MATERIAL FOR THIS TASK Block Start

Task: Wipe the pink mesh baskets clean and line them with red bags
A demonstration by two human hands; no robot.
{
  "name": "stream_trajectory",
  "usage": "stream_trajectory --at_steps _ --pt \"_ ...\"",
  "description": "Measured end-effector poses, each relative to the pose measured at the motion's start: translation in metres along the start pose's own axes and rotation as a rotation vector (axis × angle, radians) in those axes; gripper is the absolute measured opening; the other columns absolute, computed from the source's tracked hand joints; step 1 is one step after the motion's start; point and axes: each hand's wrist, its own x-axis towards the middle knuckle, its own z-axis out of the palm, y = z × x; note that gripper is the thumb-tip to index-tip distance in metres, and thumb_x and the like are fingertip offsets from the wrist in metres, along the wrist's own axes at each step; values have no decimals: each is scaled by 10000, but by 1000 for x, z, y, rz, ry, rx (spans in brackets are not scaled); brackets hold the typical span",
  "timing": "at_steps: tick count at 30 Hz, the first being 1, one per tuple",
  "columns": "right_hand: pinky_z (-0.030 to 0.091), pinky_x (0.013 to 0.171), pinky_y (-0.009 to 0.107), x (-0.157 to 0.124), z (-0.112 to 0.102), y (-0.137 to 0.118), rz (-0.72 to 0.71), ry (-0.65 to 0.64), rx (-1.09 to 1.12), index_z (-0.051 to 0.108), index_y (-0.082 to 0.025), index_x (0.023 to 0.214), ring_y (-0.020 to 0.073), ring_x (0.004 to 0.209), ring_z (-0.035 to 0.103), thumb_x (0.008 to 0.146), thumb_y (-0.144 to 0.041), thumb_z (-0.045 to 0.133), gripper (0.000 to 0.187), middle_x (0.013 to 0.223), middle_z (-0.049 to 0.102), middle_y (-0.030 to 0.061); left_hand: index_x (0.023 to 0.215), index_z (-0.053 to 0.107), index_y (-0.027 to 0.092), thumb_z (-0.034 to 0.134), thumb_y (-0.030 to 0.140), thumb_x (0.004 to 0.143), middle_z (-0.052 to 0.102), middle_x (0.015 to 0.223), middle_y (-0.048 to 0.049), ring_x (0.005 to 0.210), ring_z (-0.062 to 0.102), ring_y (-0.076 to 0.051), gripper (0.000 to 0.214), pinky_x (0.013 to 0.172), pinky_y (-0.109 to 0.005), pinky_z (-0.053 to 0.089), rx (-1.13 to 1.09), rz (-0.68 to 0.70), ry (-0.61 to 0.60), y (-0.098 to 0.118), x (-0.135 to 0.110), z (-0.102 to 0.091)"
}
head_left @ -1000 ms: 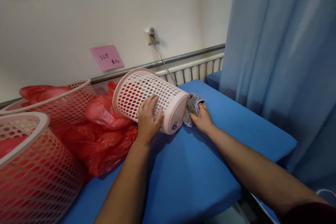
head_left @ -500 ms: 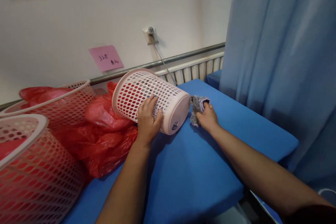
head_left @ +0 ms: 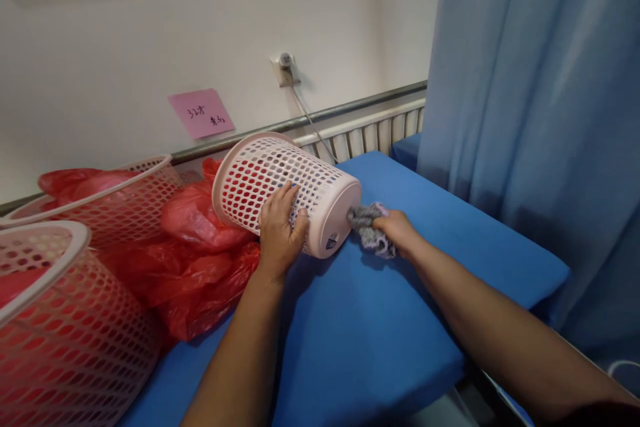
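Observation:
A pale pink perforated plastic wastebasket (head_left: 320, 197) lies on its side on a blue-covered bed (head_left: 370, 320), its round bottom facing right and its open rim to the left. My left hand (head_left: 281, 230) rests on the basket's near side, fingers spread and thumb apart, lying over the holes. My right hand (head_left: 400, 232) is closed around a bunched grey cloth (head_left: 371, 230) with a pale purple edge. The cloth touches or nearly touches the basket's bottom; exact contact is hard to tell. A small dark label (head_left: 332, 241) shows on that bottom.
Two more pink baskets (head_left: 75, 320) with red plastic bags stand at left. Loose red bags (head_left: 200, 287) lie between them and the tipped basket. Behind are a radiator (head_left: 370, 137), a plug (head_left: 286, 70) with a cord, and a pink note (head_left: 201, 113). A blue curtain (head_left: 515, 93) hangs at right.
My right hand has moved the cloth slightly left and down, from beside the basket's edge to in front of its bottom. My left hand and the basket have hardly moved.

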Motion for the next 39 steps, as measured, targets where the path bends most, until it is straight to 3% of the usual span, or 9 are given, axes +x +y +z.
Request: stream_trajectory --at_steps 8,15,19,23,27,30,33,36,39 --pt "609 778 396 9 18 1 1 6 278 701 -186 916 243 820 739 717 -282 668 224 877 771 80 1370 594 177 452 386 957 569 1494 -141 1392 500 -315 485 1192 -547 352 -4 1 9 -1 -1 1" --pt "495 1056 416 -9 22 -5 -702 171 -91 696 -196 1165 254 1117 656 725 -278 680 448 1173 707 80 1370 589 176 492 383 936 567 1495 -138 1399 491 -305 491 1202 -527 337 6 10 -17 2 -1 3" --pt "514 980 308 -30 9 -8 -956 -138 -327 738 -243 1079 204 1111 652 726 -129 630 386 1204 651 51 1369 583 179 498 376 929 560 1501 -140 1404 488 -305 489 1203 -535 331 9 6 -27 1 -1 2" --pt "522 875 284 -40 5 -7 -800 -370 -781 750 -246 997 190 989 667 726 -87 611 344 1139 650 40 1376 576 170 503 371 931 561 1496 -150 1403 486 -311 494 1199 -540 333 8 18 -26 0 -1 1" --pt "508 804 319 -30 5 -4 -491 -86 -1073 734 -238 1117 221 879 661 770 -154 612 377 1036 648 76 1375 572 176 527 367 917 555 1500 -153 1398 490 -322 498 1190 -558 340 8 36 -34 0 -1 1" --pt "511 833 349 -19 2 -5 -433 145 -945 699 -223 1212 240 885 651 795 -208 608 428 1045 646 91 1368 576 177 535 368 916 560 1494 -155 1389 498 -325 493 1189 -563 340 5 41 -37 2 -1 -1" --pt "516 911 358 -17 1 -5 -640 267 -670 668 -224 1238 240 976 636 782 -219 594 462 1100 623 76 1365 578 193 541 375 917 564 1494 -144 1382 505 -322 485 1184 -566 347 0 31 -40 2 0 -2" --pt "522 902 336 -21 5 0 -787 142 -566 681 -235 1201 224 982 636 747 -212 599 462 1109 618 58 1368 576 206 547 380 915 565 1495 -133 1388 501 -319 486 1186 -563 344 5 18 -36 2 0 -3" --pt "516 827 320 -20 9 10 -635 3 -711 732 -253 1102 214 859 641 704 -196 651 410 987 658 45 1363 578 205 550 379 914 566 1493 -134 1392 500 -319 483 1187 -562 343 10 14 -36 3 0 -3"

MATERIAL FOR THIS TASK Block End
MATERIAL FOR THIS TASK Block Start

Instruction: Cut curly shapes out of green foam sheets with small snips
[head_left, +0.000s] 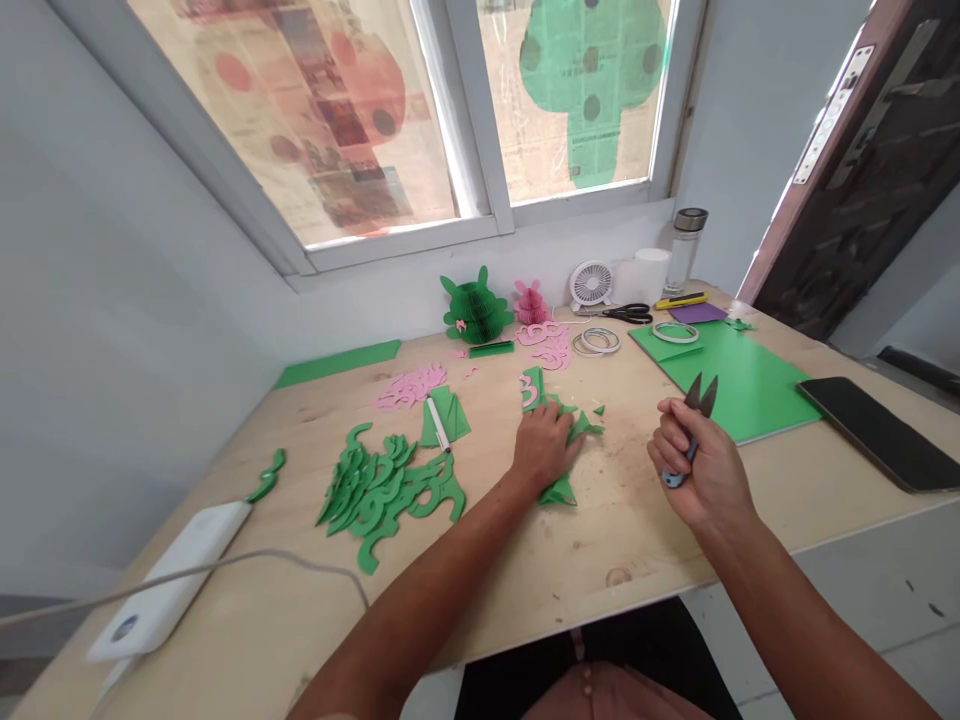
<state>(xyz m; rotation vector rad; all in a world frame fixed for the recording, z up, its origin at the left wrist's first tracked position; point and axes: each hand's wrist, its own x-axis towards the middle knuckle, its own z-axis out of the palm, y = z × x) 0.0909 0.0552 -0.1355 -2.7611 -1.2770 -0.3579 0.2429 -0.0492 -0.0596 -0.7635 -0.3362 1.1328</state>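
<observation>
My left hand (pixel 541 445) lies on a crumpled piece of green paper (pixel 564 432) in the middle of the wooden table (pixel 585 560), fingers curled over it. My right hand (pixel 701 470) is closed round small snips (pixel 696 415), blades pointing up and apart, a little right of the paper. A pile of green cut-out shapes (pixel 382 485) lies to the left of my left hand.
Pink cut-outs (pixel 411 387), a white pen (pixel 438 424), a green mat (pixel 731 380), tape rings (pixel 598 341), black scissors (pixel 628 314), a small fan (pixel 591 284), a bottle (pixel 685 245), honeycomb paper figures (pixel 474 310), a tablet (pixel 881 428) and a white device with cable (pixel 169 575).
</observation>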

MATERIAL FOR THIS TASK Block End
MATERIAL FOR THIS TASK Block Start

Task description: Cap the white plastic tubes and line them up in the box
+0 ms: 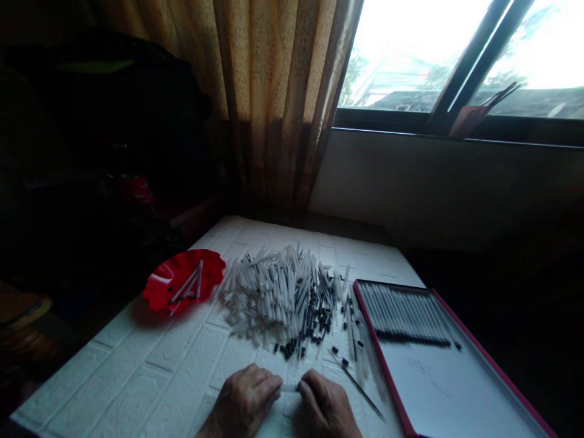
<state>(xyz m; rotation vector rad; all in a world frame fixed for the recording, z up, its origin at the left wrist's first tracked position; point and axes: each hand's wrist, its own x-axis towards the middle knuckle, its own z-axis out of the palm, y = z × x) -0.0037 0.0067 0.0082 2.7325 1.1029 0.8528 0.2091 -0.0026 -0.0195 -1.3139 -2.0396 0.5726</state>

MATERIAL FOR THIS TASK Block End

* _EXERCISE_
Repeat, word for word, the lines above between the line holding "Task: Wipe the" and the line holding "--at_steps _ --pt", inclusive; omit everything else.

* _EXPECTED ANSWER_
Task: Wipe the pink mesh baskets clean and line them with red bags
A demonstration by two human hands; no robot.
{
  "name": "stream_trajectory",
  "usage": "stream_trajectory --at_steps _ --pt \"_ ...\"",

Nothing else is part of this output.